A) Product formed by soluble (black symbols) or inclusion body (red symbols) VP1LAC through ONPG hydrolysis as determined at 414 nm. Very coincident results have been obtained by using CPRG as alternative substrate (see the small panel), whose hydrolysis product was determined at 540 nm. B) Conversion of NADPH into NADP+ associated to tetrahydrofolate formation mediated by soluble (black symbols, left scale) and inclusion body (red symbols, right scale) hDHFR. Absorbance was determined at 340 nm.


The quantitative similarity between protein activity in the soluble cell fraction and that of the aggregated forms of both enzymes and fluorescent proteins (Table 1) demonstrates that physiological aggregation as inclusion bodies does not necessarily split protein population into active and inactive fractions. Probably, protein solubility (observed as the occurrence in the soluble cell fraction) does not necessarily indicate the acquisition of a correctly folded and thus active structure. In this context, soluble micro-aggregates have been described [11] and recently characterized in detail [12]. The non complete coincidence between solubility and folding has been previously indicated by exhaustive mutational analysis of model proteins [13], showing that the genetic determinants of protein aggregation and misfolding are not coincident. In this way, natively unfolded proteins are unstructured but soluble [14]. Therefore, determinations of GFP-fusions solubility by using fluorescence as reporter [15] could have eventually been indicative of folding-misfolding extend rather than solubility-insolubility, since inclusion bodies formed by GFP fusions can be highly fluorescent (Figure 2). Furthermore, solubility does not appear to be an all-or-nothing attribute and polypeptide chains might exhibit a continuum of folding states in both soluble and insoluble cell fractions, between which they are dynamically transferred with the assistance of cellular folding modulators [16]. In this context, the occurrence and evolution of 'soluble' aggregates in bacteria (namely misfolded species occurring in the soluble cell fraction and presumably inactive) [12] could explain the variable specific activity observed in the soluble cell fraction of bacteria producing recombinant β-galactosidases [17].

Inversely, our results prove a major occurrence of native or native-like protein in inclusion bodies.
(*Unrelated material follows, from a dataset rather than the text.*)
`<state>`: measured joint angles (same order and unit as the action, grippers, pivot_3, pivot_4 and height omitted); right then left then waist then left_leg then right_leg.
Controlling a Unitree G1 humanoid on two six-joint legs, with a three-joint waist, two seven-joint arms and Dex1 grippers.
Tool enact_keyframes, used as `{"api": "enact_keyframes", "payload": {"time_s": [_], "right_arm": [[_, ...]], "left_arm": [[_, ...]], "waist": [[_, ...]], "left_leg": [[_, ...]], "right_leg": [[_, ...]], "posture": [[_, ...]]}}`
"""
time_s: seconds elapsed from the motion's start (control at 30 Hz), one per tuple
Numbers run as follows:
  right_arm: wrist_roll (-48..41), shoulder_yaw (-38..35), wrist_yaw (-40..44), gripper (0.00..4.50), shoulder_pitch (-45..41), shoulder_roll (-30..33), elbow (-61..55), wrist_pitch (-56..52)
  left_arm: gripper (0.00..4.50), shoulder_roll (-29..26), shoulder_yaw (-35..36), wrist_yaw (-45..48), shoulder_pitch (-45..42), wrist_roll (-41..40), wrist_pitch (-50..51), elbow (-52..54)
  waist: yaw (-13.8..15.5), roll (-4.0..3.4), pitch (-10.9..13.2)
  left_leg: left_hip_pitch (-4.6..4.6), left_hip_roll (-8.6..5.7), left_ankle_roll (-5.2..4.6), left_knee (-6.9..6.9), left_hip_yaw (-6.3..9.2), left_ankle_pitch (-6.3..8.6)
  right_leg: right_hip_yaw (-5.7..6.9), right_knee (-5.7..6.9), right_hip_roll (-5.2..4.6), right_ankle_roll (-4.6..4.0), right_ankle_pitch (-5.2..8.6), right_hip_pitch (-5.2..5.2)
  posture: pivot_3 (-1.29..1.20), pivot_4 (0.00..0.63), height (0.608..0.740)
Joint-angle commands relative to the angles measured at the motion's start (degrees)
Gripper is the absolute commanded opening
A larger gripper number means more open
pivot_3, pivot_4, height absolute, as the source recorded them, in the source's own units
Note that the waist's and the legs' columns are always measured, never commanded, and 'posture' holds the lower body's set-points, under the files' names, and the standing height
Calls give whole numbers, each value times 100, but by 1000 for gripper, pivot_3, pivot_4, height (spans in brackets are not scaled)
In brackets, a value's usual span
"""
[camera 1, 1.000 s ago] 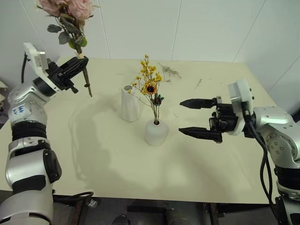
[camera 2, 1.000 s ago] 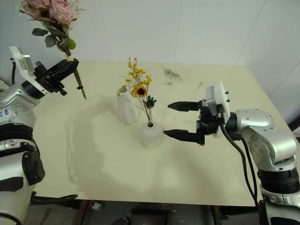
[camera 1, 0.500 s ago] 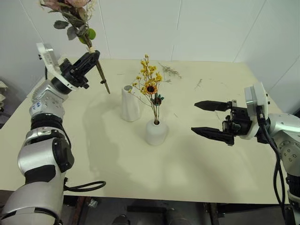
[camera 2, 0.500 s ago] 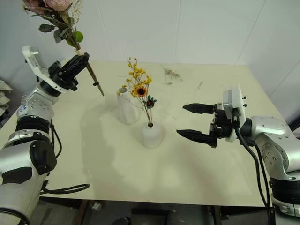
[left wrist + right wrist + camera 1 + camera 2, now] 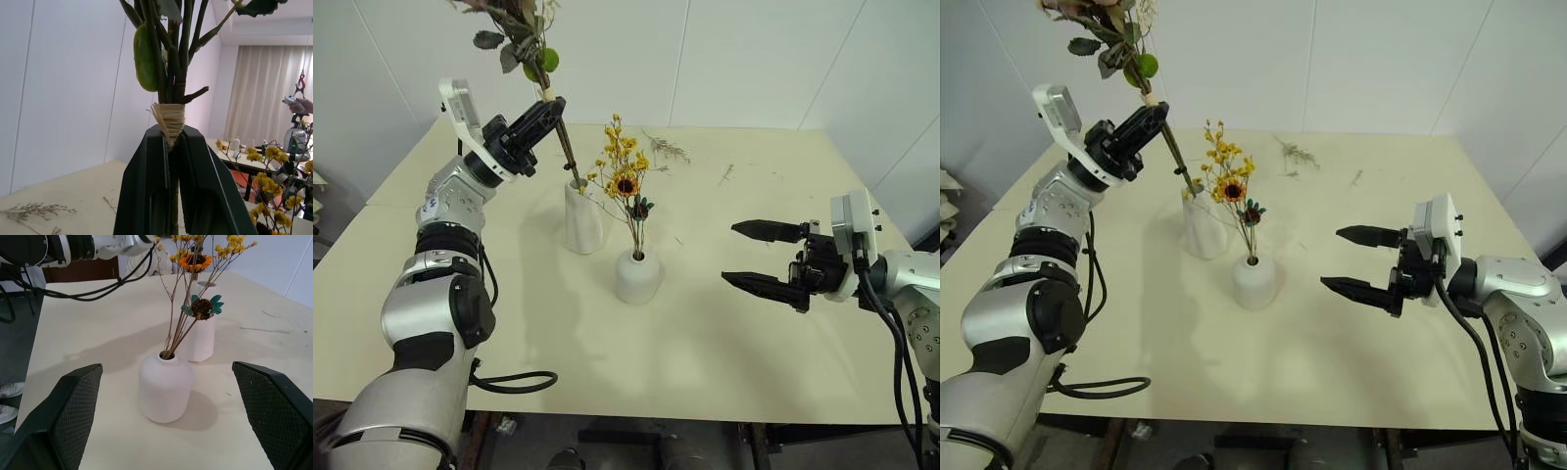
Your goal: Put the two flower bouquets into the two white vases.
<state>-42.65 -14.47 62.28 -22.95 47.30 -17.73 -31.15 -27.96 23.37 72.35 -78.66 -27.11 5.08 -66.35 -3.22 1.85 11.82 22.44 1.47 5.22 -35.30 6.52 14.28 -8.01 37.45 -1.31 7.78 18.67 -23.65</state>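
Gripping the rose bouquet (image 5: pixel 521 29) by its stems just under the raffia tie, the left gripper (image 5: pixel 548 113) holds it tilted above the tall white vase (image 5: pixel 583 217), the stem ends right at the vase's mouth. Over in the short round vase (image 5: pixel 638 277), the yellow bouquet (image 5: pixel 625 178) with its little sunflower stands upright. Out to the side, well apart from both vases, the right gripper (image 5: pixel 766 258) hangs over the cream table (image 5: pixel 724 333) with fingers spread wide, holding nothing
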Motion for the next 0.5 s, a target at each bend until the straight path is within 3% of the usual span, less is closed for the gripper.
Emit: {"api": "enact_keyframes", "payload": {"time_s": [0.03, 0.5], "right_arm": [[-46, -293, -105, 4500, 72, 127, -264, 88], [-10, -195, -265, 4500, 93, 91, -324, 86]], "left_arm": [[5, -188, 67, -88, -396, -27, -5, 61], [5, -141, -50, -482, -325, 371, -440, -389]], "waist": [[8, 1, 1], [9, 2, 1]], "left_leg": [[0, 0, 0, 0, 0, 0], [-1, 0, 1, 0, 0, -1]], "right_leg": [[0, -1, 0, 0, 0, 0], [0, 1, 0, 1, 0, 1]], "posture": [[0, 150, 740], [0, 150, 740]]}}
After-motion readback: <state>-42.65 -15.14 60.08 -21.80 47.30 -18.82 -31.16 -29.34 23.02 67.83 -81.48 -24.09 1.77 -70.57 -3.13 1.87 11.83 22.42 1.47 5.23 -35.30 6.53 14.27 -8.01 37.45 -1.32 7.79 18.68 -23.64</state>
In fact, deposition as inclusion bodies might even result in the enrichment of active species as suggested by the specific activity (166 % of that found in the soluble cell fraction; Table 1) and catalytic properties (Figure 3A) of VP1LAC inclusion bodies. This observation can be then again indirectly indicative of the presence of enzymatically inactive protein in the soluble cell fraction, since protein deposition is not expected to favour a correct folding.
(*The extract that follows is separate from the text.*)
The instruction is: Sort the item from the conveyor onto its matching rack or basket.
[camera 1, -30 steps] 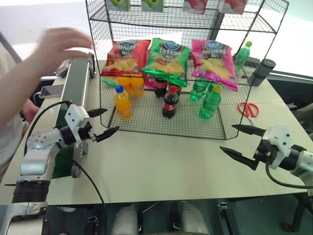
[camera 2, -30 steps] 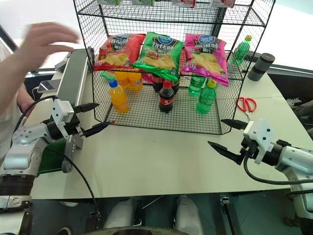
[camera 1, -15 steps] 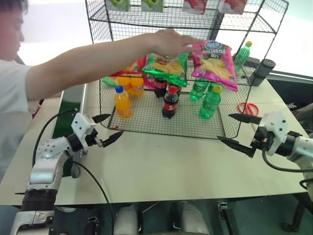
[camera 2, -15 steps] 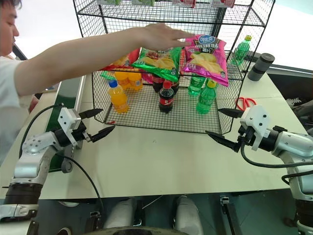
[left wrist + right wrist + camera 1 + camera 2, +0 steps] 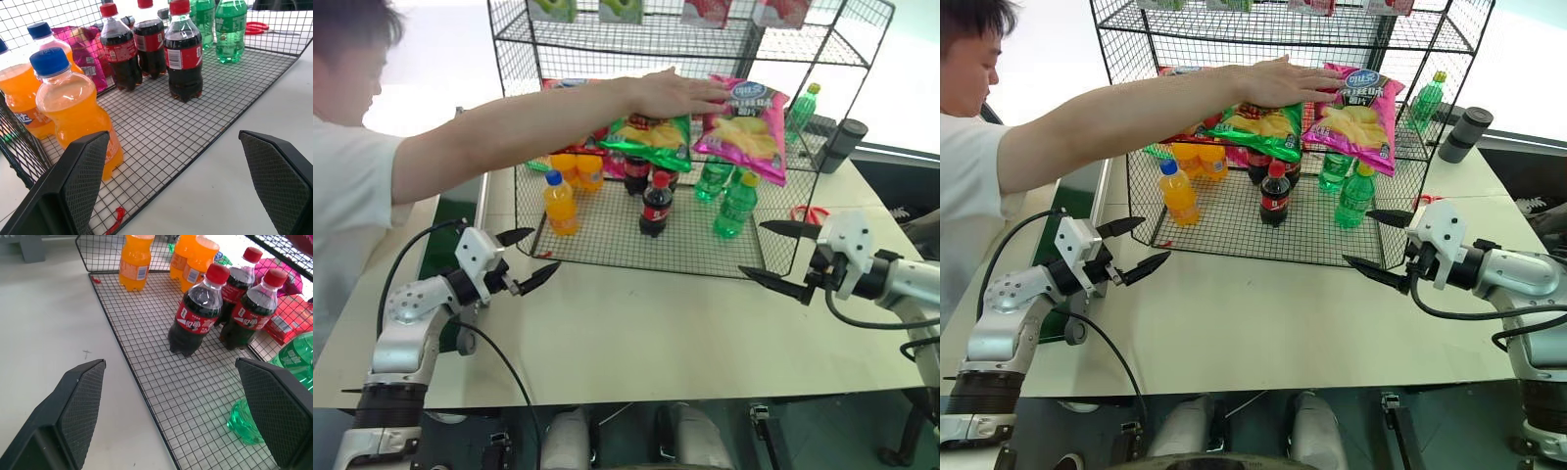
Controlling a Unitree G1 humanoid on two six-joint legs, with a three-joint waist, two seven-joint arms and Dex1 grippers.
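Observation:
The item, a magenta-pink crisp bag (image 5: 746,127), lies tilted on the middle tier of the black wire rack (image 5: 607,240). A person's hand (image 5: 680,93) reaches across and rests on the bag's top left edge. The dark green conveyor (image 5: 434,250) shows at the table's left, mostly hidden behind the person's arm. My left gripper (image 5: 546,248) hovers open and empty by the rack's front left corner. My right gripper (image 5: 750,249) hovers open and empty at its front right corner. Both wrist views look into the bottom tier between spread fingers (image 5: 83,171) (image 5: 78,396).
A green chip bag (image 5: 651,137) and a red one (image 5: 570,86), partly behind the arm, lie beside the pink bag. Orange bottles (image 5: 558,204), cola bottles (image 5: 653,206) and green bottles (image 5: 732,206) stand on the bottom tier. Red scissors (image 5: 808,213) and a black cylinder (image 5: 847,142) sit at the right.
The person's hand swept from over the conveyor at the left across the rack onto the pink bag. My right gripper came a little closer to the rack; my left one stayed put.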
Finally, although the existence of native-like structure in bacterial inclusion body proteins has been previously reported [18], here we demonstrate that this is not anecdotic but probably the architectonic nature of these kind of aggregates, as inclusion bodies formed by four structurally different proteins all display significantly high biological activity. Interestingly, the active and properly folded polypeptides in inclusion bodies coexist with a molecular β-sheet organization also manifest in all cases, although the extent of β-sheet structure and its coincidence with the biological activity of the aggregates cannot be quantitatively evaluated. Since is highly improbable that enzyme active sites involved in the intermolecular β-sheet structure could be themselves active, we suggest that enzymatic activity or fluorescence are supported by properly folded molecules or molecule segments. Aggregation, observed as protein deposition driven by intermolecular interactions between solvent-exposed hydrophobic patches [9] would not necessarily disturb the conformation of all protein domains, and the active site would be still functional if misfolded, aggregation-prone regions are located in a distant site of the polypeptide chain. Alternatively, properly folded and active molecules could coexist with β-sheet-enriched (inactive) versions of the same species, and both situations could in fact take place simultaneously in single aggregate units. Further structural and functional analysis would hopefully solve this issue.

From an applied point of view, inclusion bodies, being formed by sequence-specific interaction between homologous protein patches result in highly pure protein microparticles [9]. Since they are also porous and highly hydrated [19], efficient substrate diffusion would probably occur for most of the (or at least many) biotechnologically relevant aggregated enzymes, thus opening the possibility for a new industrial market of enzymatically active inclusion bodies.


Results presented here prove that aggregation of recombinant proteins as bacterial inclusion bodies does not necessarily inactivate them, despite the enriched intermolecular β-sheet structure observed in those formed by the tested model proteins. The extent of protein activity varies depending on the specific protein, but even the lowest functional values observed are still high enough to consider the use of inclusion body enzymes in bioprocesses, without any previous refolding step. The eventual incorporation of inclusion bodies in industrial catalysis could represent an important conceptual shift in the biotechnology market.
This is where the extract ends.